To date, the project has conducted 5 rounds of tagging, including ~10 words per round. Round 1 was a small pilot study involving
only 50 occurrences of 10 words tagged by two annotators. The other rounds annotated the full sample of approximately 1000
occurrences per word (in some cases fewer, depending on the word). Currently the total number of sentences annotated
using WordNet 3.1 senses so far is 40058.
Additional rounds of data will be added as they are completed.
This README documents the MASC word sense annotation data for five rounds of word sense annotation: rounds 1 through 5.

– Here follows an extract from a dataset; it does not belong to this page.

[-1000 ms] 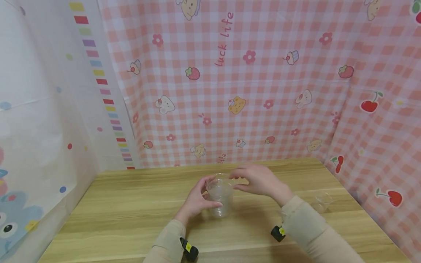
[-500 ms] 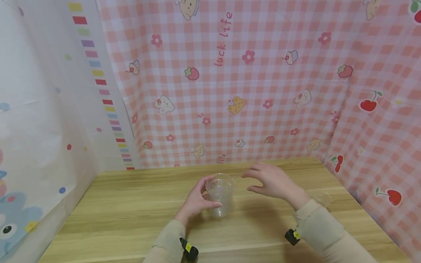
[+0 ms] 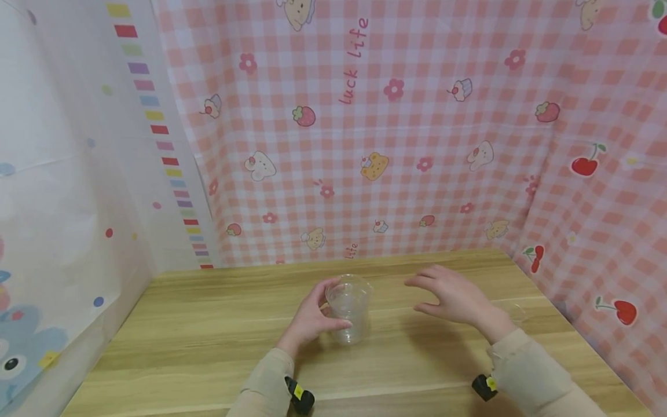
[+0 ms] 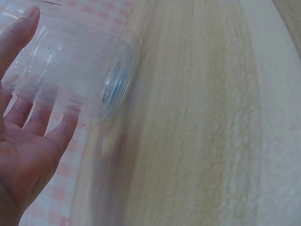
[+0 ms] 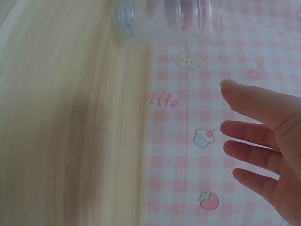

Very briefly, our procedure was to identify words of interest to the WordNet and FrameNet projects so that the current effort can
support the effort to harmonize the two lexical resources, to review the WordNet sense inventory for these words by having multiple annotators
annotate a small sample of fifty to one hundred sentences, then after the sense inventory review, which includes a
complementary task of assessing inter-annotator agreement, to collect one thousand sense annotations of each word in its
sentential context, with sentences taken from the MASC and the Open American National Corpus (OANC).
Here we document:
1. Participants in the project
2. Relevant Publications
3. Rounds
a. How words are selected for each round
b. The procedure for selecting sentences, and dividing sentences into a pre-annotation sample for computing
interannotator agreement among multiple annotators, and the full set of sentences for each word.
4. Annotation guidelines
5. Annotation tool
6. Directory structure
1. Participants in the MASC word sense annotation project
Nancy Ide, PI, Vassar College
Christiane Fellbaum (WordNet), Princeton University
Collin Baker (FrameNet), UC Berkeley and ICSI
Rebecca J. Passonneau, Columbia University
2. Relevant Publications
Baker, Collin F.; Fellbaum, Christiane. 2009. WordNet and FrameNet as complementary resources for annotation.
Proceedings of the Third Linguistic Annotation Workshop, pages 125-129, Suntec, Singapore, August.
Association for Computational Linguistics.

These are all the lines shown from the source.